■ **To do**
Up to and including the line with "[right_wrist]", repeat every line of the listing exactly, beginning at the first.

■ **Source material**

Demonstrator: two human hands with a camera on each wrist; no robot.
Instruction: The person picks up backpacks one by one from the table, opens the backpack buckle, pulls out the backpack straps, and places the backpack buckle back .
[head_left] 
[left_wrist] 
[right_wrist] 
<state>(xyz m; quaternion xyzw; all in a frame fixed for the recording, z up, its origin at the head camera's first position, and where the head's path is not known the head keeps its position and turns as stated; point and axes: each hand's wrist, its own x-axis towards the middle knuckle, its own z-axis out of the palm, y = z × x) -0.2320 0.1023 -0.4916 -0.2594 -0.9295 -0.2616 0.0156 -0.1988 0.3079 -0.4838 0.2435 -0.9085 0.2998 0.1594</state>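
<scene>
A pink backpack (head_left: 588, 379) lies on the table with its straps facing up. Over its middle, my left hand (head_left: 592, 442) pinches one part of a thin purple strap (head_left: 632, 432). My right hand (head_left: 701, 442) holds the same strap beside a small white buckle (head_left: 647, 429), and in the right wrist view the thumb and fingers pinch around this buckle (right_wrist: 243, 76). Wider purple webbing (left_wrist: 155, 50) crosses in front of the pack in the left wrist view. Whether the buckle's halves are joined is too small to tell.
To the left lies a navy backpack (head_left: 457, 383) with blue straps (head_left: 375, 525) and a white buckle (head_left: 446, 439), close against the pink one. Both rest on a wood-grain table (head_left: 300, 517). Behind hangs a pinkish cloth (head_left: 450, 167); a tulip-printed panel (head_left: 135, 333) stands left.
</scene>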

■ **Answer for this exercise**
Demonstrator: two human hands with a camera on each wrist; no robot.
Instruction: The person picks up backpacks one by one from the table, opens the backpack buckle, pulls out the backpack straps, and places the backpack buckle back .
[head_left] 
[left_wrist] 
[right_wrist] 

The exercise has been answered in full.